Mara learned that nights had layers.
Some nights were empty. They passed without weight. Others stayed with her long after the morning came. This one settled deep.
She moved through her shift like she always did. She checked her vitals. She spoke softly to patients who could not sleep. She cleaned her hands again and again. But her mind kept drifting.
Eli’s words echoed.
There might be a job. Out of the city.
She did not ask where. She did not ask when. She already knew that asking would make it real.
At 12:52 a.m., she clocked out.
The sky was clear. The moon sat higher than usual. Bright. Exposed.

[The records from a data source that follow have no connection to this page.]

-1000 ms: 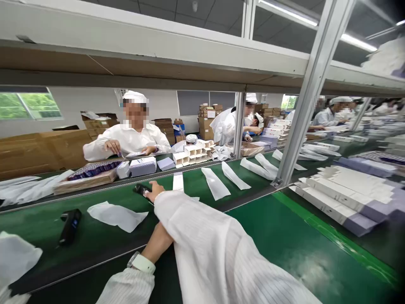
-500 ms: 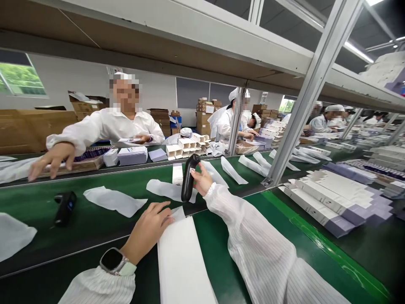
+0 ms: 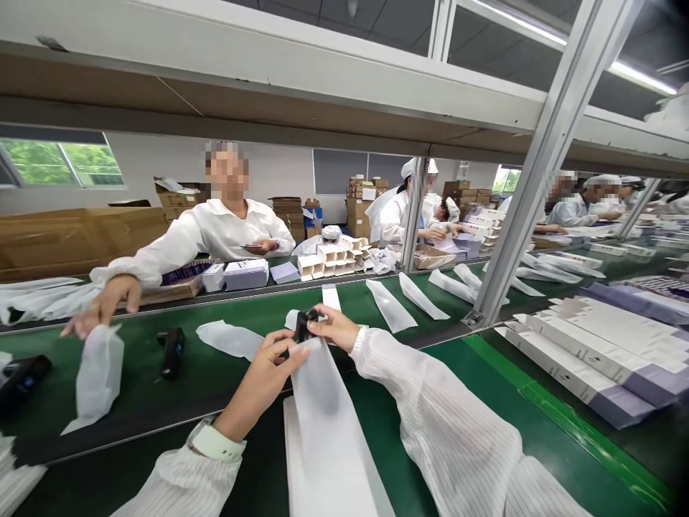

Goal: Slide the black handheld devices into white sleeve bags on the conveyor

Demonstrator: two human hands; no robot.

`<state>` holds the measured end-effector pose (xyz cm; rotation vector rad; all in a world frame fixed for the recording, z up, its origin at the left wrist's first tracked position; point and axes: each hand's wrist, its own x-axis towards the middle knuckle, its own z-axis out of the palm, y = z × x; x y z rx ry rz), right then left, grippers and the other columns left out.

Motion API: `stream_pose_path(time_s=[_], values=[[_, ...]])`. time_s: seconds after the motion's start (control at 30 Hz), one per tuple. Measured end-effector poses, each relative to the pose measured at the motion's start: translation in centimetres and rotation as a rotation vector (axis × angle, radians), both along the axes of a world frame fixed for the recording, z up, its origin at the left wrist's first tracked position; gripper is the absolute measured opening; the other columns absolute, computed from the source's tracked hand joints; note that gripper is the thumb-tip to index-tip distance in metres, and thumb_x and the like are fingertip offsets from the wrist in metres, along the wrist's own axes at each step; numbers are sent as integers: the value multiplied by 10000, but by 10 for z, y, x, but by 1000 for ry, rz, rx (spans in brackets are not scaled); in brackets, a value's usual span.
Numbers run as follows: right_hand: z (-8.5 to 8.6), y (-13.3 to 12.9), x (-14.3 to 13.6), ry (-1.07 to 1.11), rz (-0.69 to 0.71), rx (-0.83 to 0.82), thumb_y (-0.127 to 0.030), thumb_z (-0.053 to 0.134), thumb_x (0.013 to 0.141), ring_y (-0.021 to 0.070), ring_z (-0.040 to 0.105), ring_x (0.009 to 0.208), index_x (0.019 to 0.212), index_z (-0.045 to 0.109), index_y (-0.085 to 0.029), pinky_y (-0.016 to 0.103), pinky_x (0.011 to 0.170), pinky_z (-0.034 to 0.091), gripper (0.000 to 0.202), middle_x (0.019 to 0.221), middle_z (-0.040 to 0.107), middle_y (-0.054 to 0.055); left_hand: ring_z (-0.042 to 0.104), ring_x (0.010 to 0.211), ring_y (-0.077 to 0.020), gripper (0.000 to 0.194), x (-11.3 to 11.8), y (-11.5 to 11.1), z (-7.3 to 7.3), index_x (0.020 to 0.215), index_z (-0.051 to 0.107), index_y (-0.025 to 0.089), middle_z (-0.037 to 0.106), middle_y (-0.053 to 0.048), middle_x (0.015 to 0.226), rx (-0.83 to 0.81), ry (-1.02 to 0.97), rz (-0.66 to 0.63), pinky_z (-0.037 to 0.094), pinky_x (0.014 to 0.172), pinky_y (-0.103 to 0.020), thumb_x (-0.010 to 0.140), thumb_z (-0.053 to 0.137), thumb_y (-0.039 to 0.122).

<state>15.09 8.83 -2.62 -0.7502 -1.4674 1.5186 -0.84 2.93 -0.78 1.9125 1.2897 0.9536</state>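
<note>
My right hand [image 3: 334,327] grips the top end of a black handheld device [image 3: 306,323]. Most of the device is inside a translucent white sleeve bag [image 3: 323,402], where it shows as a dark blur. The bag's open end is pinched by the fingers of my left hand [image 3: 269,370], on the left of the device. Below the bag lies a stack of flat white sleeves [image 3: 293,459] on the green work surface [image 3: 401,424]. My left wrist carries a watch with a pale band [image 3: 218,441].
On the green belt [image 3: 145,323] lie another black device [image 3: 171,352] and several white sleeves [image 3: 390,305]. Across it, a co-worker's hand [image 3: 108,301] reaches over a white sleeve [image 3: 100,373]. A metal post [image 3: 538,194] stands at right, near stacked white-and-purple boxes [image 3: 581,359].
The black device has moved down into the sleeve bag. My left hand has lifted the bag's mouth from the stack. The co-worker's hand now has a sleeve below it.
</note>
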Motion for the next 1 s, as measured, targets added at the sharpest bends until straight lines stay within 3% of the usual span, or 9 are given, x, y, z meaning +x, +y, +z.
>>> stream_pose_path(time_s=[0.17,0.33,0.47,0.6,0.67,0.73,0.83,0.93,1.0], values=[[1,-4,1,-71,217,-3,-608,521,624,124,522,706,755,598,-113,272,671,409,519,748,555,47,439,1030,-219,317,3,-12,34,690,588,187,361,-36,1169,-241,-169,-155,429,743,-255,732,474,480],[-4,-33,5,215,267,-72,-613,556,579,164,529,850,1013,540,-200,323,741,410,599,931,551,55,395,1078,-240,299,3,-19,42,601,566,176,403,-38,1098,-33,-274,-62,425,743,-258,718,510,445],[-19,-62,-5,112,368,-82,-318,750,489,154,555,780,1016,536,-204,307,715,433,580,852,568,28,385,1078,-234,284,3,-11,31,699,573,188,412,-46,1087,133,-248,37,408,772,-286,718,507,463],[-10,-30,-1,134,33,1,-327,686,587,133,562,717,958,542,-192,288,667,447,420,835,577,18,453,946,-190,378,-5,8,5,1016,456,217,454,-43,1017,178,-197,168,387,773,-308,742,460,477],[0,8,9,78,-165,124,-349,652,618,132,555,752,1001,503,-205,280,673,444,435,891,571,18,479,828,-167,358,-11,14,-12,931,477,184,489,-28,892,113,-96,107,389,733,-290,735,456,483],[4,46,18,-156,-304,265,-336,628,639,139,539,822,1018,488,-195,285,724,430,428,934,564,23,484,730,-161,365,-14,16,-26,830,518,163,506,-17,780,-39,76,-48,390,662,-274,721,451,506],[-4,81,22,-471,-360,338,-296,655,601,179,529,850,935,544,-179,331,758,412,371,870,581,26,480,717,-168,394,-14,16,-40,723,569,150,515,-27,754,-156,277,-204,375,631,-263,696,458,528],[-15,92,14,-593,-405,324,-226,730,482,251,521,860,834,594,-181,418,772,381,380,814,586,49,472,709,-156,332,-12,19,-46,678,577,147,506,-17,747,-172,331,-248,365,617,-243,638,550,475],[-15,92,2,-658,-487,331,-206,734,482,308,465,961,914,586,-188,489,828,305,457,925,562,99,465,653,-140,291,-11,22,-47,656,566,142,507,1,680,-214,320,-269,352,569,-224,614,586,430]])
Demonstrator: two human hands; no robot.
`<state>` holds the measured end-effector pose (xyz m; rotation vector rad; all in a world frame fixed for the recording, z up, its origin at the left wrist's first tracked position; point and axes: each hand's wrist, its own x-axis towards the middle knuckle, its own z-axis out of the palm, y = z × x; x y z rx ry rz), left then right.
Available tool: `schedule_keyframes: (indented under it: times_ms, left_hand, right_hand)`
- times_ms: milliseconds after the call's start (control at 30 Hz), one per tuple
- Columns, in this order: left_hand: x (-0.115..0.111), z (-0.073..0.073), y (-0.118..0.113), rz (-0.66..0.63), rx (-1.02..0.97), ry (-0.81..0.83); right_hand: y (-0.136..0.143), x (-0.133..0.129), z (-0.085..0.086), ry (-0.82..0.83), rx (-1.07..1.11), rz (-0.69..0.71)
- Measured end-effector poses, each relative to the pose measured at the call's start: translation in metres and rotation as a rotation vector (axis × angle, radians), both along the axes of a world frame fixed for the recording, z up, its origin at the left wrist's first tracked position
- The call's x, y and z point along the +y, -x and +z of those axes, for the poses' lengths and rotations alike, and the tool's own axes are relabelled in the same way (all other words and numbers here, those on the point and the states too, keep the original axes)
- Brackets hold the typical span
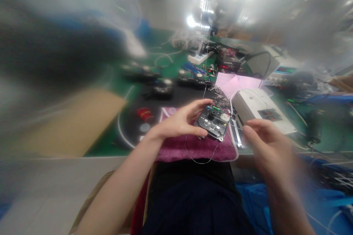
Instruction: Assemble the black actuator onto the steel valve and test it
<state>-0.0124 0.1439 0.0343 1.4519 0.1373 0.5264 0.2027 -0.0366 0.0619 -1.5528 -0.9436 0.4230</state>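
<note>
A black square electronic module (213, 123) with a round black knob, a green connector and a white part is tilted above a purple towel (179, 150). My left hand (183, 121) grips its left side, thumb along the front edge and fingers behind. To the right, my right hand (264, 136) has thumb and forefinger pinched on a thin wire (233, 125) that runs across to the module. A loop of thin wire hangs below the module over the towel.
Behind are loose screws (219, 93), pink paper (234, 82) and more modules (194, 77). A white box (261, 108) and wrenches (236, 132) lie right. A red spool (145, 114) and cardboard (91, 121) are left.
</note>
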Motion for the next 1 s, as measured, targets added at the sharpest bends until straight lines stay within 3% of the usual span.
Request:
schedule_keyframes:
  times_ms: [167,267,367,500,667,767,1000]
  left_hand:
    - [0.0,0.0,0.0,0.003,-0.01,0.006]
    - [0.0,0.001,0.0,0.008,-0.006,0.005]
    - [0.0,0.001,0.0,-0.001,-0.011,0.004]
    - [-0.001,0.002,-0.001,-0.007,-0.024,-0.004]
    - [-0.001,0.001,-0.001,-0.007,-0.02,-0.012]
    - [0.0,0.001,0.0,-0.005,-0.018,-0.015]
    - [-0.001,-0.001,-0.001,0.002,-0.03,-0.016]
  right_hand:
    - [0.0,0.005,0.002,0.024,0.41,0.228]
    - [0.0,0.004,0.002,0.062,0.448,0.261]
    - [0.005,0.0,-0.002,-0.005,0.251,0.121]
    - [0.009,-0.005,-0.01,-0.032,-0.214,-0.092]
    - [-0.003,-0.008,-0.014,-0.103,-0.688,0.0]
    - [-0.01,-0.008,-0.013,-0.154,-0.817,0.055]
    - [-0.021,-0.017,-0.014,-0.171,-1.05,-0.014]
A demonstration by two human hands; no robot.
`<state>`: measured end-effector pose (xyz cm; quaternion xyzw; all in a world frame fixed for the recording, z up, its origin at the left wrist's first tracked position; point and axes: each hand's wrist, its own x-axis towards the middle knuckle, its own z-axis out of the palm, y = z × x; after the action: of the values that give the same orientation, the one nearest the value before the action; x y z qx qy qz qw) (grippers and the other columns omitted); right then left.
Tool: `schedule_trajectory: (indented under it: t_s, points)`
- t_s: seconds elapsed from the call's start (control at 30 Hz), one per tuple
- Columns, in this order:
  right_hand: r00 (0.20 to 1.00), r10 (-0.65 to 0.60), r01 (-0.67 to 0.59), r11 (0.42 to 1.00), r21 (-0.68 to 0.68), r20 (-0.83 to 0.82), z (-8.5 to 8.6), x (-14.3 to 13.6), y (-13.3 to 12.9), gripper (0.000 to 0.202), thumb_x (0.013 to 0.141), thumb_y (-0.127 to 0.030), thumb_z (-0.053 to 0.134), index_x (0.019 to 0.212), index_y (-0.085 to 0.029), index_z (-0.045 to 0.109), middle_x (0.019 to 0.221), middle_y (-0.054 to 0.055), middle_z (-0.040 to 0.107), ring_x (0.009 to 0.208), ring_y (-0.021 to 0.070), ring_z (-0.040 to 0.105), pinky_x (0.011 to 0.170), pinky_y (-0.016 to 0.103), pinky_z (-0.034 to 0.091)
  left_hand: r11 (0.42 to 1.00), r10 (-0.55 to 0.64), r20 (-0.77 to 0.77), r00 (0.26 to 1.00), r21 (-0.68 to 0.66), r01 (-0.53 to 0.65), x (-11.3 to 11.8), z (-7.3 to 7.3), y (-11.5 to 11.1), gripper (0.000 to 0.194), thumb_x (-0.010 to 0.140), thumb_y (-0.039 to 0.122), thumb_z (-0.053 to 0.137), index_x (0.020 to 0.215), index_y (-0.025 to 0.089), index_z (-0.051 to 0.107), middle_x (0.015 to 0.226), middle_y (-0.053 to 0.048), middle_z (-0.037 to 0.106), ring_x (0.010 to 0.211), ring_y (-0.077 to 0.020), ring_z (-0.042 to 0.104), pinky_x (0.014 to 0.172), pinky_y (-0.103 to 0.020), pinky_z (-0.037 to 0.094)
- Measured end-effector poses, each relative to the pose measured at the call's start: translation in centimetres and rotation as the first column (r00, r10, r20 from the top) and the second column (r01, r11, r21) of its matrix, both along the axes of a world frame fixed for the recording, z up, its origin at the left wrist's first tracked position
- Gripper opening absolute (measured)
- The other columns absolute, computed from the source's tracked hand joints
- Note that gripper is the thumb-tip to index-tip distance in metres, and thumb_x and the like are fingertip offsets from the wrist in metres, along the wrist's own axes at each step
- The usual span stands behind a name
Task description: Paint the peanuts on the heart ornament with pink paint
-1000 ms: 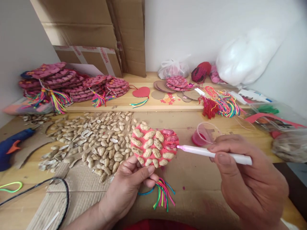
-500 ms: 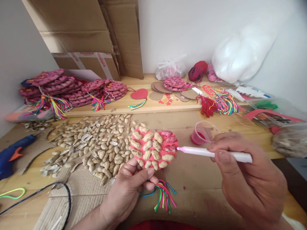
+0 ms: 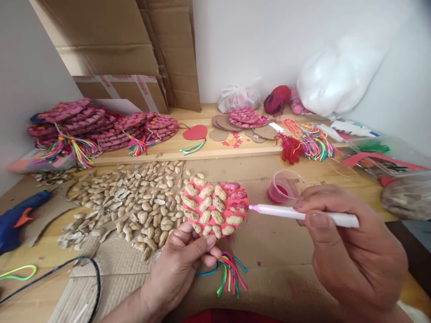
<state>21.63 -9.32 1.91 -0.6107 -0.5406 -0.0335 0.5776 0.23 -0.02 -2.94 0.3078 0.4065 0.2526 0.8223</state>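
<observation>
Pinching the peanut-covered heart (image 3: 199, 197) by its bottom edge, our left hand (image 3: 183, 258) is closed, thumb in front. Our right hand (image 3: 355, 246) is closed too, gripping the white pen (image 3: 283, 211) near level. Its pink tip is at the heart's right edge; we can't tell if they touch. Heart is upright above the desk (image 3: 367, 193), face to us: three upper-right peanuts pink, the others tan. Bright tassel (image 3: 229, 278) hangs below.

Just beyond our right hand, clear cup (image 3: 284, 190) with pink liquid, near the cardboard sheet (image 3: 266, 246). Left of the heart, loose peanuts (image 3: 148, 202) in a wide spread, some shells mixed in. Far left: blue glue gun (image 3: 23, 220) with orange trigger, black cord (image 3: 98, 278), yellow-green loop (image 3: 20, 274).

Behind, on the raised wooden shelf (image 3: 207, 157): pink peanut stacks (image 3: 70, 121) at left, plain red heart (image 3: 195, 132) mid-left, star cutouts (image 3: 235, 142), then red tassels (image 3: 291, 150) beside multicoloured tassels (image 3: 318, 143). Back right, big white bag (image 3: 336, 80), contents unclear to us.
</observation>
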Motion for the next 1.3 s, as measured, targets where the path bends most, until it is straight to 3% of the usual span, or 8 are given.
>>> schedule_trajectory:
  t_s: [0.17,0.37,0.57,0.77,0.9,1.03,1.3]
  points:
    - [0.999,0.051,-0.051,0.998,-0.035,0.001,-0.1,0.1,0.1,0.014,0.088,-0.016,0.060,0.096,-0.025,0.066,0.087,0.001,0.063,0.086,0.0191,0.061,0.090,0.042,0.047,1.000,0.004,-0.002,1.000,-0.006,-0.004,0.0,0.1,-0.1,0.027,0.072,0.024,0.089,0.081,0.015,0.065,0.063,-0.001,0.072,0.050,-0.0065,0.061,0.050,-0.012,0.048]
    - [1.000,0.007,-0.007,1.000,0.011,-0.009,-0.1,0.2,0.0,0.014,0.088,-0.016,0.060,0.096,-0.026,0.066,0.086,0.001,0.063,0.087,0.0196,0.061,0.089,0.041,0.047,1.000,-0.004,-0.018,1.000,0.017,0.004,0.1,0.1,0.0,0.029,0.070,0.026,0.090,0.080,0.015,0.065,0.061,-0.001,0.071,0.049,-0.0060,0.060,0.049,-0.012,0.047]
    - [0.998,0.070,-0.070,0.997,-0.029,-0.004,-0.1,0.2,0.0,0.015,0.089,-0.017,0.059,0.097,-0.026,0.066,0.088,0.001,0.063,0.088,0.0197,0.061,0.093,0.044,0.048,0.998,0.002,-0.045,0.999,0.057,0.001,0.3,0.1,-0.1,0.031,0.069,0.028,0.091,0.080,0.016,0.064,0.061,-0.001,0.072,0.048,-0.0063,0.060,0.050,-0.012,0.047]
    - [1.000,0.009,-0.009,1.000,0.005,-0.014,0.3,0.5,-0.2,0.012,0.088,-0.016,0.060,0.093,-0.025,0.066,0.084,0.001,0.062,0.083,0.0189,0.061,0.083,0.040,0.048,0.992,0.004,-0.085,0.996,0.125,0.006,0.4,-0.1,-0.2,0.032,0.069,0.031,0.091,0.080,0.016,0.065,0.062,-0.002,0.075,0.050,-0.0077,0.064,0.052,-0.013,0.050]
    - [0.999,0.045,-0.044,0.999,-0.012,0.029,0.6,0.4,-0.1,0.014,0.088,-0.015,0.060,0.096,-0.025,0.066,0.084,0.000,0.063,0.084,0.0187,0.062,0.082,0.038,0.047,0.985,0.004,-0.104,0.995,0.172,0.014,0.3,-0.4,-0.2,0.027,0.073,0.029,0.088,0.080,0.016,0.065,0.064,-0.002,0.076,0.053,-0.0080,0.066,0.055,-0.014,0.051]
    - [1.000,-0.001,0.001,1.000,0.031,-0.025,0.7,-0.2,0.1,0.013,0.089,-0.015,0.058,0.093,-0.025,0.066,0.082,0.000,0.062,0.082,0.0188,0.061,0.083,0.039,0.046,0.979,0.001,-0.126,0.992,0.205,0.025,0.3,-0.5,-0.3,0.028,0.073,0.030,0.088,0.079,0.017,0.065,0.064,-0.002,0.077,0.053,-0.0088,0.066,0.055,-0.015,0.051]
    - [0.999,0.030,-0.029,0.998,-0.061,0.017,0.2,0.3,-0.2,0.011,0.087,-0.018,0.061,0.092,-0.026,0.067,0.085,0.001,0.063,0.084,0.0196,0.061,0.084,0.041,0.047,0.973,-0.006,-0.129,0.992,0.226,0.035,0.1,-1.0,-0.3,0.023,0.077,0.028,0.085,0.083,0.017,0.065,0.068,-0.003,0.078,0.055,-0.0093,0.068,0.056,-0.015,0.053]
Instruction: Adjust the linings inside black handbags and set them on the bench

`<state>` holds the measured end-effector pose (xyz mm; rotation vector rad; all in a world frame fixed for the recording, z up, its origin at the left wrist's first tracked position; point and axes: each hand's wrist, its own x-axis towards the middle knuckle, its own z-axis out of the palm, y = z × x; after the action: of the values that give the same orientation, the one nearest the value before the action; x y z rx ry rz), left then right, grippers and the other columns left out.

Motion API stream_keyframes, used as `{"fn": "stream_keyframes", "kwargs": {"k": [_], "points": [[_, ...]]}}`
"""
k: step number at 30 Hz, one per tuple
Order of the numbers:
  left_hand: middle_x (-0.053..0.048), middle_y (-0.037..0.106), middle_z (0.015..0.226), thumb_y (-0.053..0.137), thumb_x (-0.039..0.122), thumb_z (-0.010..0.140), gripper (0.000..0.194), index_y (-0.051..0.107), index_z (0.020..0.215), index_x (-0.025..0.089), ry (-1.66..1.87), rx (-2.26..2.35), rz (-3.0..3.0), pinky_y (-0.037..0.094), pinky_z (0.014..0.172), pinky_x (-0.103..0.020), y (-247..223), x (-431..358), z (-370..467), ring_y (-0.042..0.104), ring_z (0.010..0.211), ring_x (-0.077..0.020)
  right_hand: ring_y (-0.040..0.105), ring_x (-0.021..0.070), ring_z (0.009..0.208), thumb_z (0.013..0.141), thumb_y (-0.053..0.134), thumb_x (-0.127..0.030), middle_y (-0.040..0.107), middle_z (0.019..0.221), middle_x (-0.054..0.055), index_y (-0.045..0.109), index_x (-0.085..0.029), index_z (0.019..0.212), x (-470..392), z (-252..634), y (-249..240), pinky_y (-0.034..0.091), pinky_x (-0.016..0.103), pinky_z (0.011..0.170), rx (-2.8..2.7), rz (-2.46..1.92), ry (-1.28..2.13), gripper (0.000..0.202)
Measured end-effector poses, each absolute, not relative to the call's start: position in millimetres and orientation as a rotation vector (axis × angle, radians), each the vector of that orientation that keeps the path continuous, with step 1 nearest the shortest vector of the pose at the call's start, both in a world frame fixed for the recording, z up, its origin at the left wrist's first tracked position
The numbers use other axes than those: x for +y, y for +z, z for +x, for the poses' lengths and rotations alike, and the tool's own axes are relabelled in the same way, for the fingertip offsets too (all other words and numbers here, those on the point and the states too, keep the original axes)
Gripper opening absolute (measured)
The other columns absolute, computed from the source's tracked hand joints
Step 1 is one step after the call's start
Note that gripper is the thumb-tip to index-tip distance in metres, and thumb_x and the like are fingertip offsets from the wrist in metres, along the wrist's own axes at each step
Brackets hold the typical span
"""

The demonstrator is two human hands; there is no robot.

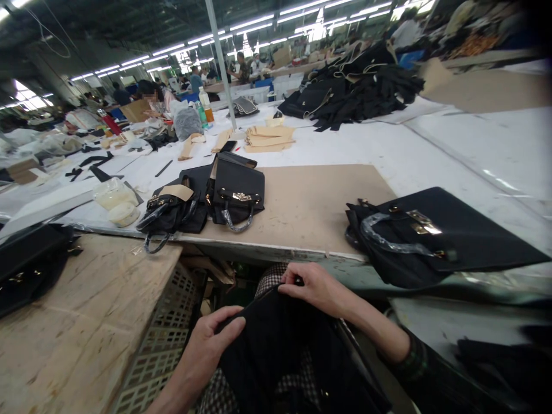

She walked slower. Each step felt deliberate, like she was counting time instead of distance.
He was already there.
Not standing this time. Sitting. His elbows rested on his knees. His hands were clasped. He looked up when he saw her.
“You are late,” he said.
“By five minutes,” she replied.
“That still counts.”
She sat beside him. Closer than before. Their shoulders touched. Neither moved away.
They stayed like that for a while. Two people sharing the same small space. The city hummed around them.
“I thought you would not come tonight,” he said.
“Why.”
“Because I made things complicated.”
She looked at him. “You did not make them complicated. They already were.”
He smiled faintly. “You always say the right thing.”
“That is not true.”
“It feels true.”
The bus passed without stopping. Neither of them noticed.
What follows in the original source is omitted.